Directions for this task:
Your answer must be a word-for-word copy of the listing, with all pictures excluded.

********

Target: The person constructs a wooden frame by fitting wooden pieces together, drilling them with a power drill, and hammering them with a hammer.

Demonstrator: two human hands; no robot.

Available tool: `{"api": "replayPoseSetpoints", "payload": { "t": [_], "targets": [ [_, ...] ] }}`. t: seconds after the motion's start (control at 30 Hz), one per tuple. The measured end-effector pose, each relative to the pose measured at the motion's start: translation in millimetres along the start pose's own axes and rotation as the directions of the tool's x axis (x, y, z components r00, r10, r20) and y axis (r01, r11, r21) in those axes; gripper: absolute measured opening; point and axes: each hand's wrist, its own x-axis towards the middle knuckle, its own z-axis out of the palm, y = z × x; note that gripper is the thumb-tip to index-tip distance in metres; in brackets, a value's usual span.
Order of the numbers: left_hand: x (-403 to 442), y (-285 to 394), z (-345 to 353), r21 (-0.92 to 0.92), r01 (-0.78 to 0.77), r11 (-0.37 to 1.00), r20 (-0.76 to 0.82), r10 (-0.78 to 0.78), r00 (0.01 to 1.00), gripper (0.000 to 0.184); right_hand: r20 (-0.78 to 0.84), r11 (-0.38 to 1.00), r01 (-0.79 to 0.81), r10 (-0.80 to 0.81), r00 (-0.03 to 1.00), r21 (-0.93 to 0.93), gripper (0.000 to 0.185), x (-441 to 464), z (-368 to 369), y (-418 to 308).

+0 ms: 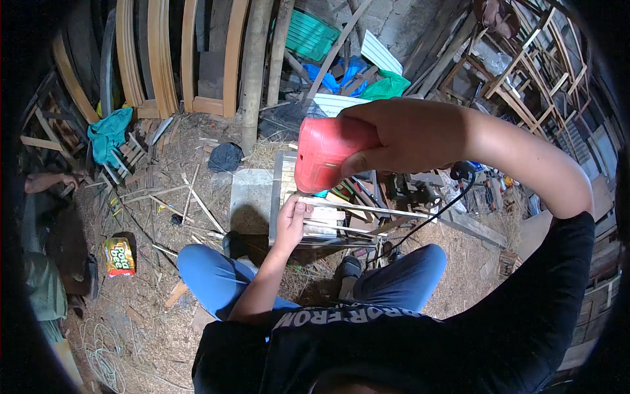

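My right hand (394,138) is closed around a red power tool (321,154), held up over the low work stand. The tool's tip is hidden beneath its body, so I cannot make out its exact kind. Just below it, my left hand (290,223) pinches the end of a thin wooden strip (367,209) that stretches off to the right. A second thin strip (348,228) runs nearly alongside, closer to my knees. Under both strips sits the work stand (275,197), with pale wood pieces on top.
A black cord (436,215) curves past my right knee. Hand tools (489,194) lie to the right. Curved wooden pieces (161,59) lean at the back. Scraps, a yellow snack bag (119,256) and rope (105,358) lie leftward. Another person's hand (56,180) shows at far left.
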Motion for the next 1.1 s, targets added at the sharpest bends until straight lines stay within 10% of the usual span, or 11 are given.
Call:
{"api": "replayPoseSetpoints", "payload": {
  "t": [1.1],
  "targets": [
    [-1, 4, -1, 0.005, 0.012, 1.000, 0.004, -0.012, 1.000, 0.035, 0.030, 0.999, -0.052, 0.051, 0.998, 0.009, 0.051, 4, -3, -8]
  ]
}}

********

Answer box:
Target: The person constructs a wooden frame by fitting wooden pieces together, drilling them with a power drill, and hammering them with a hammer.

Demonstrator: two human hands; no robot.

Available tool: `{"api": "replayPoseSetpoints", "payload": { "t": [_], "targets": [ [_, ...] ] }}`. t: seconds after the motion's start (control at 30 Hz), one per tuple. The measured end-effector pose, each relative to the pose measured at the motion's start: translation in millimetres along the start pose's own axes and rotation as the directions of the tool's x axis (x, y, z components r00, r10, r20) and y axis (r01, r11, r21) in those axes; gripper: absolute measured opening; point and axes: each hand's wrist, its own x-axis towards the middle knuckle, its own z-axis out of the palm, y = z × x; note that gripper is the thumb-tip to index-tip distance in metres; in brackets, a value's usual span.
Order of the numbers: left_hand: x (-403 to 442), y (-285 to 394), z (-345 to 353), r21 (-0.92 to 0.92), r01 (-0.78 to 0.77), r11 (-0.37 to 1.00), r20 (-0.76 to 0.82), r10 (-0.78 to 0.78), r00 (0.01 to 1.00), gripper (0.000 to 0.184); right_hand: r20 (-0.78 to 0.84), r11 (-0.38 to 1.00), r01 (-0.79 to 0.81), r10 (-0.80 to 0.81), r00 (-0.03 to 1.00), r21 (-0.93 to 0.93), gripper (0.000 to 0.185), x (-441 to 464), z (-368 to 369), y (-418 to 308).

+0 ms: 

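My right hand (394,138) is closed around a red power tool (321,154), held up over the low work stand. The tool's tip is hidden beneath its body, so I cannot make out its exact kind. Just below it, my left hand (290,223) pinches the end of a thin wooden strip (367,209) that stretches off to the right. A second thin strip (348,228) runs nearly alongside, closer to my knees. Under both strips sits the work stand (275,197), with pale wood pieces on top.
A black cord (436,215) curves past my right knee. Hand tools (489,194) lie to the right. Curved wooden pieces (161,59) lean at the back. Scraps, a yellow snack bag (119,256) and rope (105,358) lie leftward. Another person's hand (56,180) shows at far left.
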Motion for the next 1.1 s, targets added at the sharpest bends until straight lines stay within 10% of the usual span, or 11 are given.
Call:
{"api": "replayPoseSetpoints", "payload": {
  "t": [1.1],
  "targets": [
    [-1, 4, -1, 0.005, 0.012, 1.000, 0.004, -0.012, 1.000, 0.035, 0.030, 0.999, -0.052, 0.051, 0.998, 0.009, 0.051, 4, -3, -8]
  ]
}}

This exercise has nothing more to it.